◆ Your instructions ◆
Please filter the listing for the string "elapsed" and copy each matching line.

◆ Data to process ◆
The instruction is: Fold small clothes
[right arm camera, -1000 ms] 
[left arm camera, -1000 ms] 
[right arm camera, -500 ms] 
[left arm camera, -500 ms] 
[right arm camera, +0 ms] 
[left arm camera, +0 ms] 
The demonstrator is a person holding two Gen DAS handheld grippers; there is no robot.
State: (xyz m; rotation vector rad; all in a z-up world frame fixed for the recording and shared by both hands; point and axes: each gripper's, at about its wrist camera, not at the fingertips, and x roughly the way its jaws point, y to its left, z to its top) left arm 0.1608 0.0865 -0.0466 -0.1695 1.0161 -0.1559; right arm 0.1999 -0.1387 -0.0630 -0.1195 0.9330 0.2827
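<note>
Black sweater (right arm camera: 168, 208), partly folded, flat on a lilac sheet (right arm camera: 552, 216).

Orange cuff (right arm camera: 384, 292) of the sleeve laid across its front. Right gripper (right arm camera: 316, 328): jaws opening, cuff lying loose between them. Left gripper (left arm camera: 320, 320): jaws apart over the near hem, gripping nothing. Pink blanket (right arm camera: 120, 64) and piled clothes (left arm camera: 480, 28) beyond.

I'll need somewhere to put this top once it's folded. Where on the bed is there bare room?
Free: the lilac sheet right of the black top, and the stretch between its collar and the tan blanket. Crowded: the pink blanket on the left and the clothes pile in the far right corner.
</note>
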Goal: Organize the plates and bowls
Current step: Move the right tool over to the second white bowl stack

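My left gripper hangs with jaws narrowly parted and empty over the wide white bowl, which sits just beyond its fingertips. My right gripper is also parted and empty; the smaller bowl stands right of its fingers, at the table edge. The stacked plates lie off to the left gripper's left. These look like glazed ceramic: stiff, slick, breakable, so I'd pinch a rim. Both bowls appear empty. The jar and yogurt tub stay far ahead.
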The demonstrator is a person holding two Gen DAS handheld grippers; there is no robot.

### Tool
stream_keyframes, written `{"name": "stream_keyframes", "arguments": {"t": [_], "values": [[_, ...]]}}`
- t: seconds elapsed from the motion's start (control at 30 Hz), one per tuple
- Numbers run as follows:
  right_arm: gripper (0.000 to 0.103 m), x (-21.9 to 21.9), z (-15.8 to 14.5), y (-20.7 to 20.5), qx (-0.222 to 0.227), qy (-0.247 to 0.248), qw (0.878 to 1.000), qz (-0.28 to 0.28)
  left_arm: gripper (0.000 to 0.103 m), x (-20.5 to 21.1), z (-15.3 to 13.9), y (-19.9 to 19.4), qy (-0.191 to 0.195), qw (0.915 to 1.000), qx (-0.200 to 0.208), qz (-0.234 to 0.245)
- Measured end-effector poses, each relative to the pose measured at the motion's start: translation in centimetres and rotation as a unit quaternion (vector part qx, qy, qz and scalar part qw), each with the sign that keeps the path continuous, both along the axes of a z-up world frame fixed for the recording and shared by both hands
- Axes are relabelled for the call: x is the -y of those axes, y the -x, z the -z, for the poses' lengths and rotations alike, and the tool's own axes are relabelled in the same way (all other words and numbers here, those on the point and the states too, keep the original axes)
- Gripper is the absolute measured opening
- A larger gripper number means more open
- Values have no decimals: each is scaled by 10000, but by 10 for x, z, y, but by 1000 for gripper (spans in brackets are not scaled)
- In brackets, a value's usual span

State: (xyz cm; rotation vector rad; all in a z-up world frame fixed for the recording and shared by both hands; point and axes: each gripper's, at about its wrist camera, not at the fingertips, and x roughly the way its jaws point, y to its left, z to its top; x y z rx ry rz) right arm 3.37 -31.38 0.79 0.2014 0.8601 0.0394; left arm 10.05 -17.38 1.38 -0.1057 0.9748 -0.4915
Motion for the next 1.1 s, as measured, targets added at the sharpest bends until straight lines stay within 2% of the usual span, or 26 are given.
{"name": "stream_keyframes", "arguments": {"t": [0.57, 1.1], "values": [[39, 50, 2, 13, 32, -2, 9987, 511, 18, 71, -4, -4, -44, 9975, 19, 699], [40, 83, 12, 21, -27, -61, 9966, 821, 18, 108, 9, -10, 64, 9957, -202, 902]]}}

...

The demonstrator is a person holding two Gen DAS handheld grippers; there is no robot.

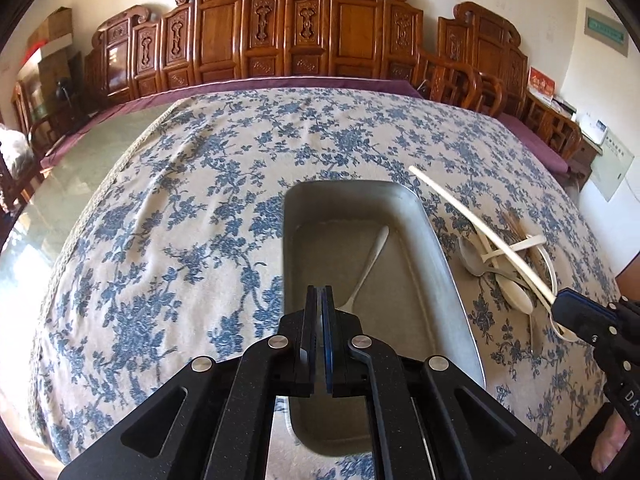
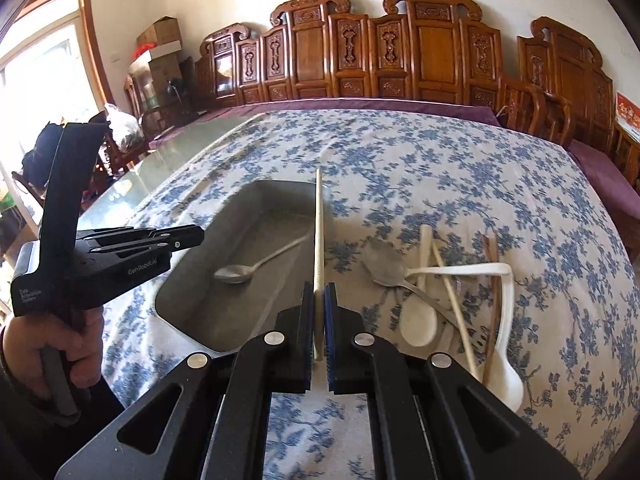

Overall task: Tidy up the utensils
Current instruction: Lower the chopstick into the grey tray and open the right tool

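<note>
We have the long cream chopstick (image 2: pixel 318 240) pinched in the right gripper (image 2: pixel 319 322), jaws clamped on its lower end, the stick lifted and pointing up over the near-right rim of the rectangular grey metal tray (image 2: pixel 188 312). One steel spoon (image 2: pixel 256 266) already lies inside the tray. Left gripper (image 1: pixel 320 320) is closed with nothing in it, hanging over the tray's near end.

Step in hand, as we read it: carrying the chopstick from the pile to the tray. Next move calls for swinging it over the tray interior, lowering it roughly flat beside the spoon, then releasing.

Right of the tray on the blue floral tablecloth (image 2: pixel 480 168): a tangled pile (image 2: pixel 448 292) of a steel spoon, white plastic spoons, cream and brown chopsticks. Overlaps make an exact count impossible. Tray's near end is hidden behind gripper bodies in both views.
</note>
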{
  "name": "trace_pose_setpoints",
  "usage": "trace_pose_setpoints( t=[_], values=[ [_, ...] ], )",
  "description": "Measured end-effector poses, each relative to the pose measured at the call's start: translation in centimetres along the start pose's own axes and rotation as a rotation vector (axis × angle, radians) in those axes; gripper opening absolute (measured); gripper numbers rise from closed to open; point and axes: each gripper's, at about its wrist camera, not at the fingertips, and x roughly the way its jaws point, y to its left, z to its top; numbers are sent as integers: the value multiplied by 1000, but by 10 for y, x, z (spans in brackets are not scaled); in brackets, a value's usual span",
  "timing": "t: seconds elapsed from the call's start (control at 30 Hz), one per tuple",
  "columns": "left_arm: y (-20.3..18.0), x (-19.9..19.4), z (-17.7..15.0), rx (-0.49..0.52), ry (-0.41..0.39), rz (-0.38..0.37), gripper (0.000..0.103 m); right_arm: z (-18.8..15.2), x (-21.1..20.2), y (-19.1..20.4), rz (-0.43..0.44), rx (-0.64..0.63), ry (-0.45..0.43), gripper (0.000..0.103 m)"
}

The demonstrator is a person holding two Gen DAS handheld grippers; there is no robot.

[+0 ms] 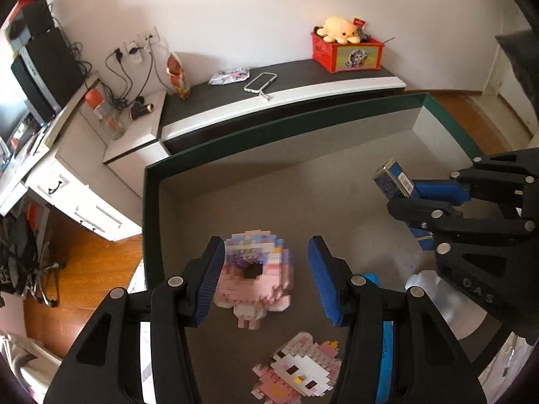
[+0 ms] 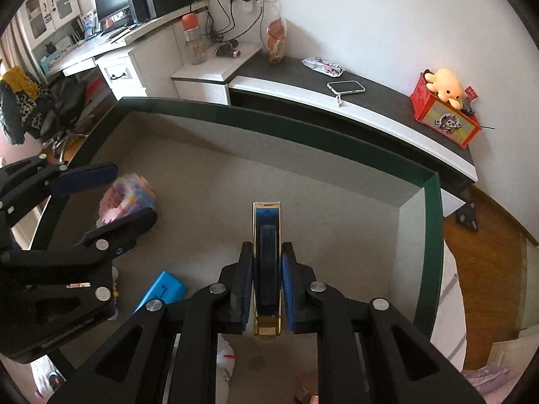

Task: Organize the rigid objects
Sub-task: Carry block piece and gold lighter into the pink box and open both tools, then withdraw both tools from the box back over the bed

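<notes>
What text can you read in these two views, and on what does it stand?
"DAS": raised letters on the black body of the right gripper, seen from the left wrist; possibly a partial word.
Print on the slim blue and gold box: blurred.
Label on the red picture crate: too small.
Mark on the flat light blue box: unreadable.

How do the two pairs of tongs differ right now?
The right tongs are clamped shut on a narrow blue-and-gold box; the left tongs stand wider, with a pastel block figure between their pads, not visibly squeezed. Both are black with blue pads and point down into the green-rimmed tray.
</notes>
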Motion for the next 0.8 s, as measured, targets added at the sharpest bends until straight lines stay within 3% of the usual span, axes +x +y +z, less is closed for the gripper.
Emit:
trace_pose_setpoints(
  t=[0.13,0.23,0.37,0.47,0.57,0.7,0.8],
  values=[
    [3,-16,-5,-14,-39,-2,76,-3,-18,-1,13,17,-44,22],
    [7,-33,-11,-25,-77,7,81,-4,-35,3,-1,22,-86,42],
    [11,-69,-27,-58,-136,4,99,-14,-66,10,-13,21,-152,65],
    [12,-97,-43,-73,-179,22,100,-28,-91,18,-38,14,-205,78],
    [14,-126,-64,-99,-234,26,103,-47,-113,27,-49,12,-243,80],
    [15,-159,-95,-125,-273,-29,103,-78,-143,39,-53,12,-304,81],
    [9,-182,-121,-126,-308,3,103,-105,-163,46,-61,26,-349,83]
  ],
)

◆ Response for this exercise ◆
- t: seconds elapsed from the motion's start (control at 30 Hz), one per tuple
  "timing": "t: seconds elapsed from the call's start (control at 30 Hz), one per tuple",

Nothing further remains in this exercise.